Your objective: Please write back every entry exactly, character for character.

=== Data to process ===

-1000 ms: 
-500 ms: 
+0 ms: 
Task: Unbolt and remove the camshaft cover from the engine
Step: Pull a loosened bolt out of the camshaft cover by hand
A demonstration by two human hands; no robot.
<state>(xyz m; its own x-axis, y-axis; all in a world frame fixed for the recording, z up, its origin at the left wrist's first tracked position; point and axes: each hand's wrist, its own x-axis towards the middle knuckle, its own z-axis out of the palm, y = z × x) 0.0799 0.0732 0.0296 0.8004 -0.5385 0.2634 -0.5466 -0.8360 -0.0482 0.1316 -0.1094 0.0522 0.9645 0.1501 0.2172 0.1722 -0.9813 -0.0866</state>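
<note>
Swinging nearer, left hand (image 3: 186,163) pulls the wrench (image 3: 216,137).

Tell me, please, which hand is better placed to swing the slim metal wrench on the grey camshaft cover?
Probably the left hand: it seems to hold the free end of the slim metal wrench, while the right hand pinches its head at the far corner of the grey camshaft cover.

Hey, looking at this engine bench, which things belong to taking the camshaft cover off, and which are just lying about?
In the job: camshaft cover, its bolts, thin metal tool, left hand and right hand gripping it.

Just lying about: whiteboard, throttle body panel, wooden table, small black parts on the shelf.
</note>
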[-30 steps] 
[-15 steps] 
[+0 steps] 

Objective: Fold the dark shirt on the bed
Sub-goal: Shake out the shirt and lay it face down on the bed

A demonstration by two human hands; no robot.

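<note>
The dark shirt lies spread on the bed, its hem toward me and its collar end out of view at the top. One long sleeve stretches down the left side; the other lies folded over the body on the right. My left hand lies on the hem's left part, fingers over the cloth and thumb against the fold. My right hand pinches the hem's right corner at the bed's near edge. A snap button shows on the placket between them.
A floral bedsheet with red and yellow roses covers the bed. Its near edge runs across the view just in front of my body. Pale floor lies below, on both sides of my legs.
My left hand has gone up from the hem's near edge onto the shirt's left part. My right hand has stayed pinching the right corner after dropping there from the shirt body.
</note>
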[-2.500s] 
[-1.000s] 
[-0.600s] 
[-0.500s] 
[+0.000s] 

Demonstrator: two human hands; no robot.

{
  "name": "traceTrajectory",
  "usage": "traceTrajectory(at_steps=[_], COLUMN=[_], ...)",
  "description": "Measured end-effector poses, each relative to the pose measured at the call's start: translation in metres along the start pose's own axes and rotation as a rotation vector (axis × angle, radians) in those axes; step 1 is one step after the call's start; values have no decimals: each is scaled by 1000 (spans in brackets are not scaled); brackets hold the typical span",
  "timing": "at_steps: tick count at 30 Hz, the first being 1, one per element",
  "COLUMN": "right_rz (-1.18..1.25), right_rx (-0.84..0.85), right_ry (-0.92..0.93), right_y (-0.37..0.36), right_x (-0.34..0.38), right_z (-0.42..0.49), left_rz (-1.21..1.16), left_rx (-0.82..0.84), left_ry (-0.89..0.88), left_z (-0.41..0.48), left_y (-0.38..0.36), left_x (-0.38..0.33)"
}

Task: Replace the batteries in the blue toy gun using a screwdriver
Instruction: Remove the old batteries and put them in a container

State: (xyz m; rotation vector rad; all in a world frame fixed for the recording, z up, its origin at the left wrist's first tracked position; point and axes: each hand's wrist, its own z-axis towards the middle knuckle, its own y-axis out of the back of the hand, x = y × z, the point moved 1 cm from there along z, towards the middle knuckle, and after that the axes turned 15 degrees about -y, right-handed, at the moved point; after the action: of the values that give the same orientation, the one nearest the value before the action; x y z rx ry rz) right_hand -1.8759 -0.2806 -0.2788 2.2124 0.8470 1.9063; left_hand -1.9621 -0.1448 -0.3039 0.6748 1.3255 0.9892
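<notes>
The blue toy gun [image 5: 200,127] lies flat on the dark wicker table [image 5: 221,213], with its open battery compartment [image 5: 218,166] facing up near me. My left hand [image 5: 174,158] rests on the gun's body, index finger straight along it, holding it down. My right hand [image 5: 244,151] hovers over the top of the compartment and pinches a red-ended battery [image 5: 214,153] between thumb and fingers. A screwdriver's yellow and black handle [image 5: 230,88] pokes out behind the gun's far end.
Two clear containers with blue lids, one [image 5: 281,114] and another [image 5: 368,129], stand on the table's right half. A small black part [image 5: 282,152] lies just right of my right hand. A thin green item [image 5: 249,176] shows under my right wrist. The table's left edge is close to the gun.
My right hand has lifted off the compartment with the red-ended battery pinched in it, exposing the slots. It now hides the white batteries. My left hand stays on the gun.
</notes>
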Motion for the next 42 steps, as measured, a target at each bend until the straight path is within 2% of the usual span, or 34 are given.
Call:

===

Solution for this problem:
-1000 ms: 
-500 ms: 
+0 ms: 
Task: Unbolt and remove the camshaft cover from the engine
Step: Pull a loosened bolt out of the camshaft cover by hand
A demonstration by two human hands; no robot.
<state>(xyz m; its own x-axis, y-axis; all in a world frame fixed for the recording, z up, its origin at the left wrist's first tracked position; point and axes: each hand's wrist, its own x-axis towards the middle knuckle, its own z-axis out of the palm, y = z × x) 0.0799 0.0732 0.0296 0.8004 -0.5385 0.2634 -0.5466 -0.8360 -0.0482 0.1316 -0.1094 0.0522 0.9645 0.1501 0.2172 0.1722 -0.9813 -0.0866</state>
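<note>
Swinging nearer, left hand (image 3: 186,163) pulls the wrench (image 3: 216,137).

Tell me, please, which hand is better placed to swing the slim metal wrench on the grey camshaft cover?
Probably the left hand: it seems to hold the free end of the slim metal wrench, while the right hand pinches its head at the far corner of the grey camshaft cover.

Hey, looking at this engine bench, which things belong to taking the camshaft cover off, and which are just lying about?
In the job: camshaft cover, its bolts, thin metal tool, left hand and right hand gripping it.

Just lying about: whiteboard, throttle body panel, wooden table, small black parts on the shelf.
</note>
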[-30 steps] 
[-15 steps] 
[+0 steps] 

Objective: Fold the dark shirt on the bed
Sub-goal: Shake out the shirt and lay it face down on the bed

A demonstration by two human hands; no robot.

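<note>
The dark shirt lies spread on the bed, its hem toward me and its collar end out of view at the top. One long sleeve stretches down the left side; the other lies folded over the body on the right. My left hand lies on the hem's left part, fingers over the cloth and thumb against the fold. My right hand pinches the hem's right corner at the bed's near edge. A snap button shows on the placket between them.
A floral bedsheet with red and yellow roses covers the bed. Its near edge runs across the view just in front of my body. Pale floor lies below, on both sides of my legs.
My left hand has gone up from the hem's near edge onto the shirt's left part. My right hand has stayed pinching the right corner after dropping there from the shirt body.
</note>
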[-2.500s] 
[-1.000s] 
[-0.600s] 
[-0.500s] 
[+0.000s] 

Demonstrator: two human hands; no robot.

{
  "name": "traceTrajectory",
  "usage": "traceTrajectory(at_steps=[_], COLUMN=[_], ...)",
  "description": "Measured end-effector poses, each relative to the pose measured at the call's start: translation in metres along the start pose's own axes and rotation as a rotation vector (axis × angle, radians) in those axes; step 1 is one step after the call's start; values have no decimals: each is scaled by 1000 (spans in brackets are not scaled); brackets hold the typical span",
  "timing": "at_steps: tick count at 30 Hz, the first being 1, one per element",
  "COLUMN": "right_rz (-1.18..1.25), right_rx (-0.84..0.85), right_ry (-0.92..0.93), right_y (-0.37..0.36), right_x (-0.34..0.38), right_z (-0.42..0.49), left_rz (-1.21..1.16), left_rx (-0.82..0.84), left_ry (-0.89..0.88), left_z (-0.41..0.48), left_y (-0.38..0.36), left_x (-0.38..0.33)"
}

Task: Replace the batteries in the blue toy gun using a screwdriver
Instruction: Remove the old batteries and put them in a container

State: (xyz m; rotation vector rad; all in a world frame fixed for the recording, z up, its origin at the left wrist's first tracked position; point and axes: each hand's wrist, its own z-axis towards the middle knuckle, its own y-axis out of the back of the hand, x = y × z, the point moved 1 cm from there along z, towards the middle knuckle, and after that the axes turned 15 degrees about -y, right-handed, at the moved point; after the action: of the values that give the same orientation, the one nearest the value before the action; x y z rx ry rz) right_hand -1.8759 -0.2806 -0.2788 2.2124 0.8470 1.9063; left_hand -1.9621 -0.1448 -0.3039 0.6748 1.3255 0.9892
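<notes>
The blue toy gun [image 5: 200,127] lies flat on the dark wicker table [image 5: 221,213], with its open battery compartment [image 5: 218,166] facing up near me. My left hand [image 5: 174,158] rests on the gun's body, index finger straight along it, holding it down. My right hand [image 5: 244,151] hovers over the top of the compartment and pinches a red-ended battery [image 5: 214,153] between thumb and fingers. A screwdriver's yellow and black handle [image 5: 230,88] pokes out behind the gun's far end.
Two clear containers with blue lids, one [image 5: 281,114] and another [image 5: 368,129], stand on the table's right half. A small black part [image 5: 282,152] lies just right of my right hand. A thin green item [image 5: 249,176] shows under my right wrist. The table's left edge is close to the gun.
My right hand has lifted off the compartment with the red-ended battery pinched in it, exposing the slots. It now hides the white batteries. My left hand stays on the gun.
</notes>
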Motion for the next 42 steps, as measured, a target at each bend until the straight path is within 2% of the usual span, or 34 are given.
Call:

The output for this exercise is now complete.